The median length of time on TDF was 64.6 months [interquartile range (IQR) 42.7–84.7; cumulative time 1080.4 patients-year on TDF]. Previous-TDF-treated patients had received this NRTI for a median time of 46.5 months (IQR, 22.6–62.3), and were receiving a TDF-free regimen for 41.2 months (IQR, 25.6–74.5), whereas patients never treated with TDF were receiving cART in 11 cases for a median time of 73.2 months (IQR, 70.3–89), or had a follow-up of 58.7 months (IQR, 38.3–65.6) in case of naïve patients.
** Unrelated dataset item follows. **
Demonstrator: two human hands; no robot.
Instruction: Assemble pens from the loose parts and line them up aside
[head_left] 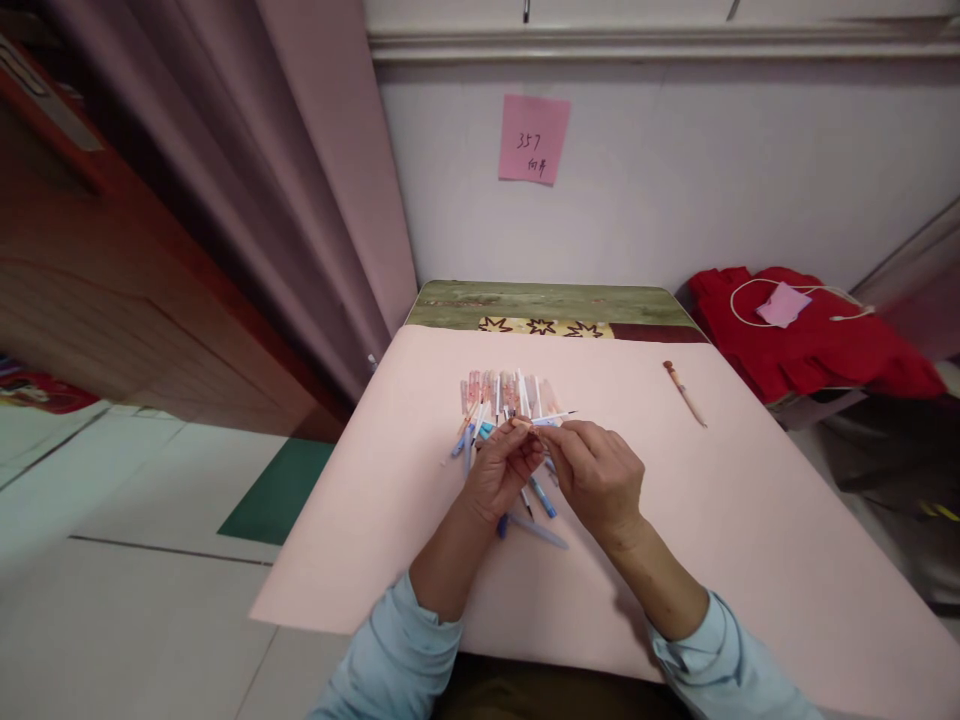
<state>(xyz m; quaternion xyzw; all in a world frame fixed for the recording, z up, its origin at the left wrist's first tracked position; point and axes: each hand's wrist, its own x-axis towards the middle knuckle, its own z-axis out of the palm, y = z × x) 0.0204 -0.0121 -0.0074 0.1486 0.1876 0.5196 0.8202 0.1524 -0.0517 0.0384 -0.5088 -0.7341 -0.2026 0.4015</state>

Of the 200 patients on TDF treatment, 58 (29%) were on first line cART regimen, and the remaining 142 had received a mean of two previous cART regimens. Importantly, 127 were receiving a TDF and a nonnucleoside (mainly efavirenz as single tablet regimen, 74 cases). At current cART initiation, current-TDF patients had a mean eGFR of 97.6 ml/min per 1.73 m2 (range, 51–145), only four patients had a value below 60 ml/min per 1.73 m2 (2%), and, as expected, there were differences between first-line and pretreated patients (101.4 versus 95.8 ml/min per 1.73 m2; P = 0.03). The lowest eGFR baseline level was observed in previous-TDF-treated patients (mean eGFR 83.1 ml/min per 1.73 m2).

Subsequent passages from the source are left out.